The bank robber was wearing a heavy-duty bulletproof vest,but that didn't do him any good against the lightning bolts.
When the thief came running out of the bank's front doors, Cobalt hit him with electrical blasts from both hands, sending him reeling to the ground. The man was wearing his body armor over black coveralls, with a full-face motorcycle helmet on his head and a submachine gun slung across his chest. He'd been intent on the four racing motorcycles lined up at the curb and hadn't seen Cobalt hovering twenty feet in the air, concealed from view by the building's overhanging facade.
If you wanted to be a successful crook in a place with as many hyper-heroes as Biggs City, you had to look up once in a while.
It was a lesson Cobalt himself obviously hadn't learned, for moments later he lay gasping on the sidewalk, struggling to free himself from the immense fetid mound smothering him. Far above, the sound of enormous flapping wings and baleful cooing died away as the genetically enhanced arch-villain HindenPigeon flew off to begin his conquest of Biggs City by means of a shock-and-awe bombardment of nano-guano.
Opening: Sean McCluskey.....Continuation: Paul Penna
As the woman tumbled from the heavens a riot of colours and questions chased her. Was that the rainbow spectrum of the balloon? Where was the parachute rip cord? Would life flash before her eyes?

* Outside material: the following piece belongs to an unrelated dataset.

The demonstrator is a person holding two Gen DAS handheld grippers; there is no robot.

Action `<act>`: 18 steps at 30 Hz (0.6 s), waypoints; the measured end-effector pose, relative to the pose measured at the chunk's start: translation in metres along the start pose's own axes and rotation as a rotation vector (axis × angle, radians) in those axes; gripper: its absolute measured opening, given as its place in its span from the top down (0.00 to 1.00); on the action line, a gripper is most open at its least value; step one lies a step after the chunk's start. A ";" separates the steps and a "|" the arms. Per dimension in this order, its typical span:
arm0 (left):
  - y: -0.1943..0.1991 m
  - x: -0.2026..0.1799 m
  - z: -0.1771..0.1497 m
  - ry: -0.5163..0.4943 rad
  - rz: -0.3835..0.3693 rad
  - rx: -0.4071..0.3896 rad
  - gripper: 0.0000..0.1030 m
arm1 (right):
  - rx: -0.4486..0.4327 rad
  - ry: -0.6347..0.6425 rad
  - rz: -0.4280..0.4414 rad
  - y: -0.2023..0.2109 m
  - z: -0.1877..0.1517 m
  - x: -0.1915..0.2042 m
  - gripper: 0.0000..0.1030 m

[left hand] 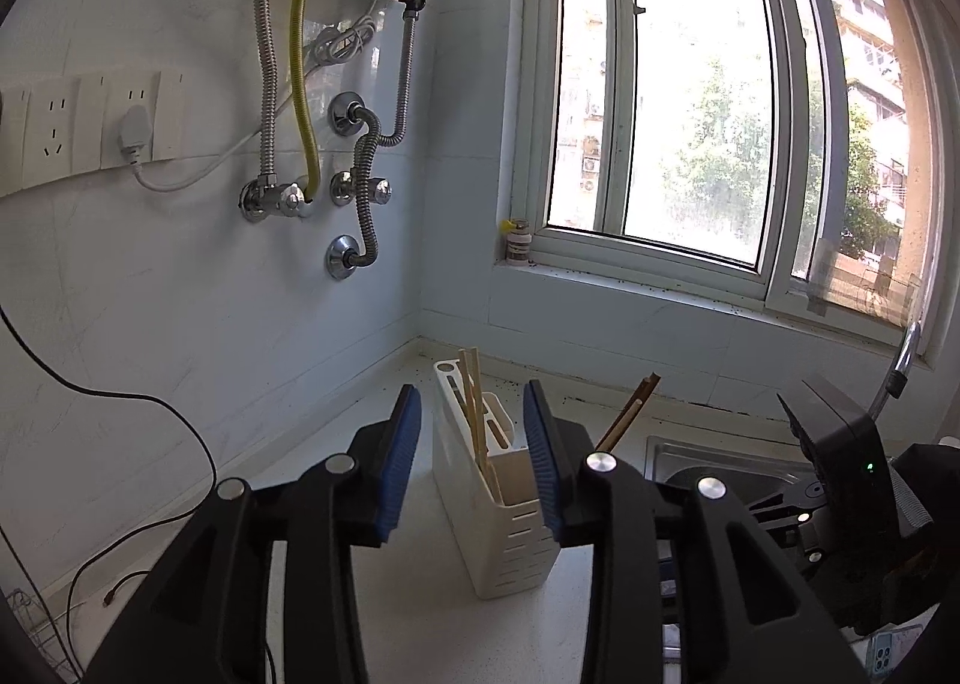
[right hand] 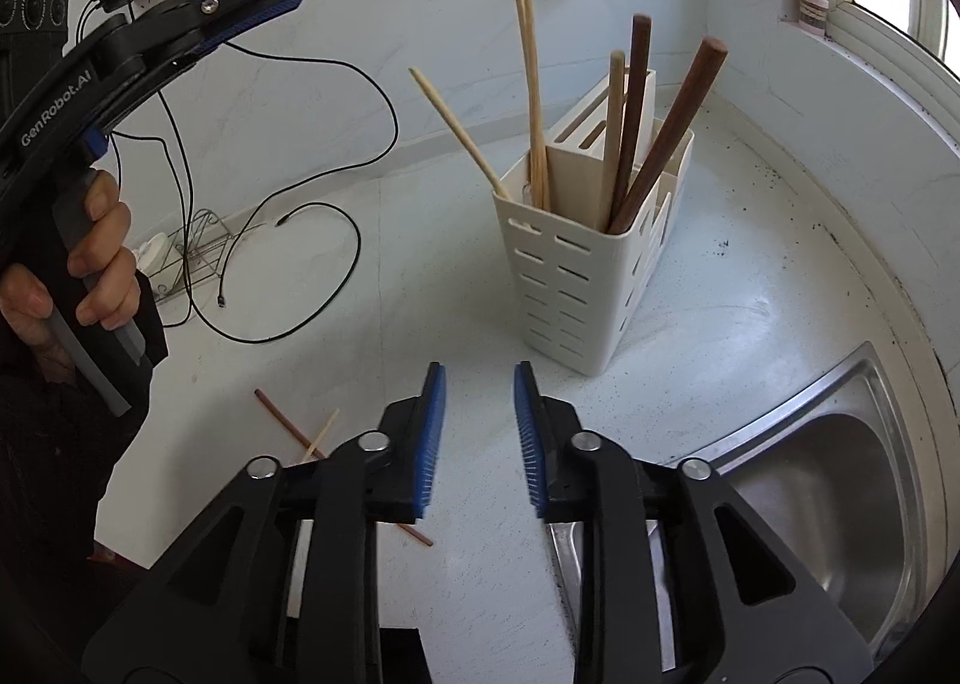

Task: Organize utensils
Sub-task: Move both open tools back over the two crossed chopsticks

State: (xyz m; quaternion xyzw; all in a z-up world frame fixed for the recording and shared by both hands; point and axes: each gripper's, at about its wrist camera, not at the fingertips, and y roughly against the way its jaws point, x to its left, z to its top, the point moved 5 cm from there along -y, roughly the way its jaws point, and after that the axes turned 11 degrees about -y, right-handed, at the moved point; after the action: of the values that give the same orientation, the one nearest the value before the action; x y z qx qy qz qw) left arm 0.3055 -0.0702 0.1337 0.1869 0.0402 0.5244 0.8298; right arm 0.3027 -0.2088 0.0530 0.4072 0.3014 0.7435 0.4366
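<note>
**Right wrist view: both grippers empty near the utensil caddy**

The white slotted caddy [right hand: 576,276] stood on the counter [right hand: 420,276] beside the sink [right hand: 840,474], holding pale and dark chopsticks [right hand: 531,102]. Two loose chopsticks [right hand: 288,423] lay crossed on the counter. The right gripper [right hand: 479,438] and the left gripper [left hand: 471,465] were parted, gripping nothing.

The left gripper [left hand: 471,444] points at a white slotted utensil holder [left hand: 510,528] standing on the pale countertop [left hand: 408,594], its blue-padded jaws apart with nothing pressed between them. Pale chopsticks [left hand: 474,414] stand upright in the holder's far compartment. To the right a darker stick [left hand: 630,414] leans near the steel sink [left hand: 690,456], below the window [left hand: 690,114].
</note>
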 end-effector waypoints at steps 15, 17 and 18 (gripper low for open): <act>0.081 -0.016 -0.147 0.017 -0.017 0.262 0.64 | 0.178 0.220 0.002 -0.074 -0.100 0.024 0.72; 0.086 -0.019 -0.168 0.005 -0.019 0.302 0.64 | 0.192 0.234 0.012 -0.080 -0.109 0.021 0.73; 0.089 -0.020 -0.179 0.014 -0.027 0.323 0.64 | 0.195 0.249 0.013 -0.084 -0.115 0.020 0.73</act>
State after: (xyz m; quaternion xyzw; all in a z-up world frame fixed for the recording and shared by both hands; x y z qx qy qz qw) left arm 0.1735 -0.0065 -0.0038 0.3138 0.1324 0.5013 0.7954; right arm 0.2307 -0.1645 -0.0640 0.3544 0.4213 0.7581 0.3496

Around 700 feet, she resigned herself to the terror of a recurring drowning nightmare she’d had as a child. Her chest tightened and the panic rose like vomit in her throat. Wake up! Wake up! Her brain screamed, but no sound came out.
600 feet…
Seconds from impact a feeling of calm spread through her. Aware of a benevolent presence, she relaxed into familiar arms, arms that lifted her. And, instead of plummeting, her body now felt as though it were gliding, or maybe she was flying.
500 feet, 400 feet, 200 feet…
The woman who faced imminent death took one last look around.
To the right, the sky was the same blue as her mother’s eyes. In the foreground, gold trimmed puffs of cloud lingered next to the most luminous reds and oranges, as if birds were shedding their colourful feathers.
To the left, the trees were dancing slowly, half lit in red organza dresses.
The woman lurched to the right, missing the trees, and plunged into the frigid water. As her entire world turned to darkness, a final thought flashed through her mind: Freedom.
* * *
After twenty minutes, 24D hadn't returned from the restroom, so Chuck turned to 24F. "Howdy. My name's Charles, but most folks call me Chuck. What's your name? I'm going to merry old England to visit my grandchildren. Have you been to England? The motherland? I went once before on a training course. I'm in sales. Insurance, mostly. You got insurance? You should. Hm? Sure, go ahead. Might be a queue..."
Opening: Dina Desveaux.....Continuation: Anon.
I could hear the fear in my breathing - jagged and sporadic. My lungs screamed for oxygen, and my muscles fought back as I encountered cramps in succession throughout my legs. My brain was wailing in pain, trying to plea bargain with my heart; begging for my legs to stop running, if only for a moment. However, my heart refused this task because I was searching - in the barren darkness of the underground tunnels - for him.
Confused and disoriented, I frantically turned without thinking down another hallway almost entirely devoured by the darkness. The acrid odors previously stinging my nose began to subside as the stale, thick air began to thin, making breathing easier. I continued to run faster than my body wanted; because I knew, I was going to lose the love of my life. Run Carrie, I could hear him say in my head, his voice as smooth as silk was quietly tickling my thoughts. I'm coming, I said without words, and continued pushing myself to run harder as my vision became blurry from tears. Tears of fear, anguish, and love.
The ache was jagged and sporadic, like a pounding in my brain. My eyes were tearing from the fearing, water swirling down a drain. The starkness of the darkness, blackness bringing on the slackness-- courage failing, and my wailing, to my love (whom I was hailing), was the foment of my to'ment, like a beating from a cane.
As I scrambled through the cavern-- dank and smoky, like a tavern-- I espied a glowing fire, at my level, only higher. Up a staircase; through a doorway, like a Dane escaping Norway, ducking ceiling; leaping chasm, 'till one final frightful spasm, sent me sprawling and a-bawling, to the cold unyielding floor.
And then, finally, did I see, like a ship far out at sea, a lone candle in the dim, held up by a hand quite slim: pale whiteness like fine marble, hair of gold, and eyes a-sparkle. T'was my love, my one-and-only! There he stood, alone and lonely. By my side, he bent a knee, and these words he spake to me:
“Where the hell's the circuit breaker?”
Opening: Natbagel.....Continuation: Sean
2 comments:
I'm shocked that you didn't draw a portrait of HindenPigeon.
Congratulations, Paul and Sean and Anon! Well, well deserved!
Um, EE, can they now call themselves award-winning authors in their bios?